**Stored data:**
-=-=-

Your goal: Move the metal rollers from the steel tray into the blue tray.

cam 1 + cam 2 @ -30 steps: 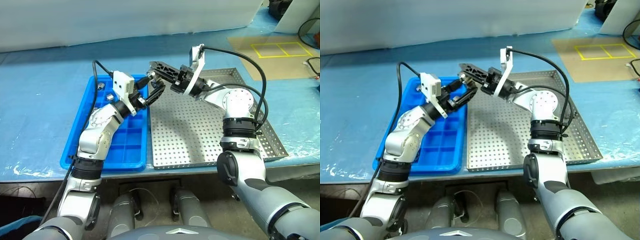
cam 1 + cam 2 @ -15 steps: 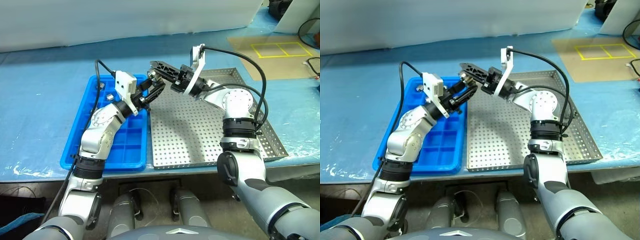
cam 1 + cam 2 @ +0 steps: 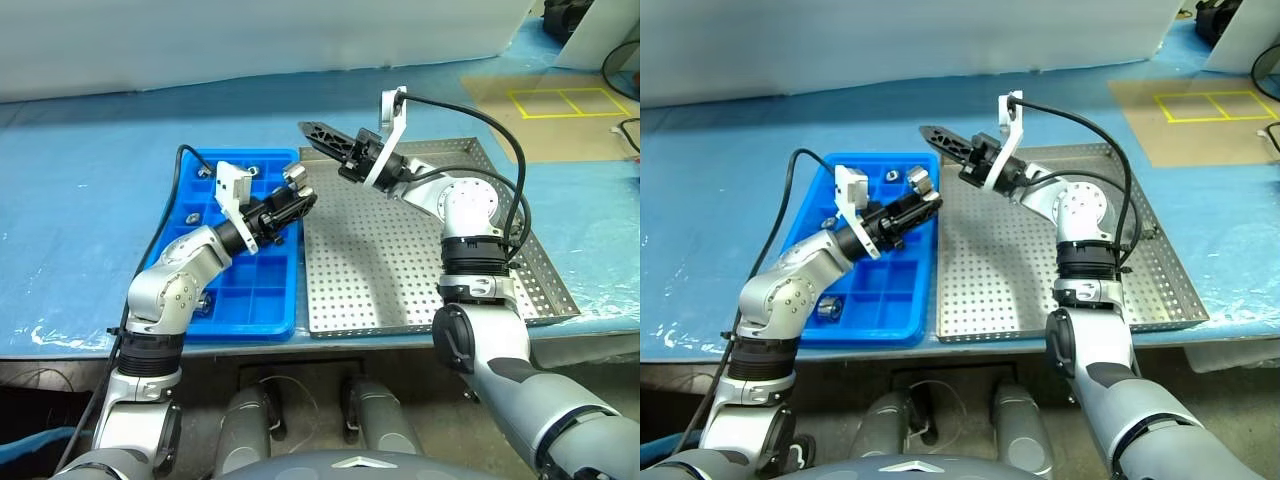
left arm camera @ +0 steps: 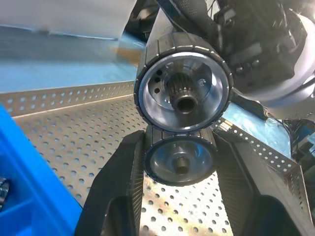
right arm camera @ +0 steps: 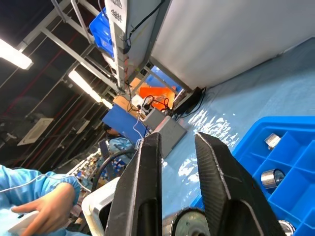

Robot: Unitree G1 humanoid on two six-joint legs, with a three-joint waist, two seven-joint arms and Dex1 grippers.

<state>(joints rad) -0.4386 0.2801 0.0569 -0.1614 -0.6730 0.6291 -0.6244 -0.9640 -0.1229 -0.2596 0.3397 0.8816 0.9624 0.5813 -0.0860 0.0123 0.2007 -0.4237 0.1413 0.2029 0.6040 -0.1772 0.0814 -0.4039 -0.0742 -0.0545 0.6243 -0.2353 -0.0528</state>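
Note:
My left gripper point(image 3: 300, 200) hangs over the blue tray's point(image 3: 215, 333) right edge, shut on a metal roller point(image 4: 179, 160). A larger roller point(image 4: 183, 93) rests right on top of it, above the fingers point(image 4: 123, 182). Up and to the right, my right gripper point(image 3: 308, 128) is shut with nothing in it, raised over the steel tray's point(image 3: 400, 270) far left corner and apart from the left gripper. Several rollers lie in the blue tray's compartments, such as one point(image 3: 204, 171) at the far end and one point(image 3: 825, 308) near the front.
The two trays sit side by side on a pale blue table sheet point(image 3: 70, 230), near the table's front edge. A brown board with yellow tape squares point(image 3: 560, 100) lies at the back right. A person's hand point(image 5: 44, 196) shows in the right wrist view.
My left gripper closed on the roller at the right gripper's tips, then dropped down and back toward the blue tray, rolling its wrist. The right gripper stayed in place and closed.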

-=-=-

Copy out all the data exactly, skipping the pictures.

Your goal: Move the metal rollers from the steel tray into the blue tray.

cam 1 + cam 2 @ -30 steps: 
cam 1 + cam 2 @ -15 steps: 
cam 1 + cam 2 @ +0 steps: 
left arm camera @ +0 steps: 
right arm camera @ +0 steps: 

Robot: Unitree G1 humanoid on two six-joint legs, with a three-joint waist, two seven-joint arms and Dex1 grippers.

<state>(joints rad) -0.4386 0.2801 0.0569 -0.1614 -0.6730 0.6291 -0.6244 -0.9640 -0.1229 -0.2596 0.3397 0.8816 0.9624 0.5813 -0.0860 0.0123 0.2007 -0.4237 0.1413 0.2029 0.6040 -0.1772 0.0814 -0.4039 -0.0742 -0.0545 0.6243 -0.2353 -0.0528</state>
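Note:
My left gripper point(image 3: 300, 200) hangs over the blue tray's point(image 3: 215, 333) right edge, shut on a metal roller point(image 4: 179, 160). A larger roller point(image 4: 183, 93) rests right on top of it, above the fingers point(image 4: 123, 182). Up and to the right, my right gripper point(image 3: 308, 128) is shut with nothing in it, raised over the steel tray's point(image 3: 400, 270) far left corner and apart from the left gripper. Several rollers lie in the blue tray's compartments, such as one point(image 3: 204, 171) at the far end and one point(image 3: 825, 308) near the front.
The two trays sit side by side on a pale blue table sheet point(image 3: 70, 230), near the table's front edge. A brown board with yellow tape squares point(image 3: 560, 100) lies at the back right. A person's hand point(image 5: 44, 196) shows in the right wrist view.
My left gripper closed on the roller at the right gripper's tips, then dropped down and back toward the blue tray, rolling its wrist. The right gripper stayed in place and closed.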

No other output belongs with this exercise.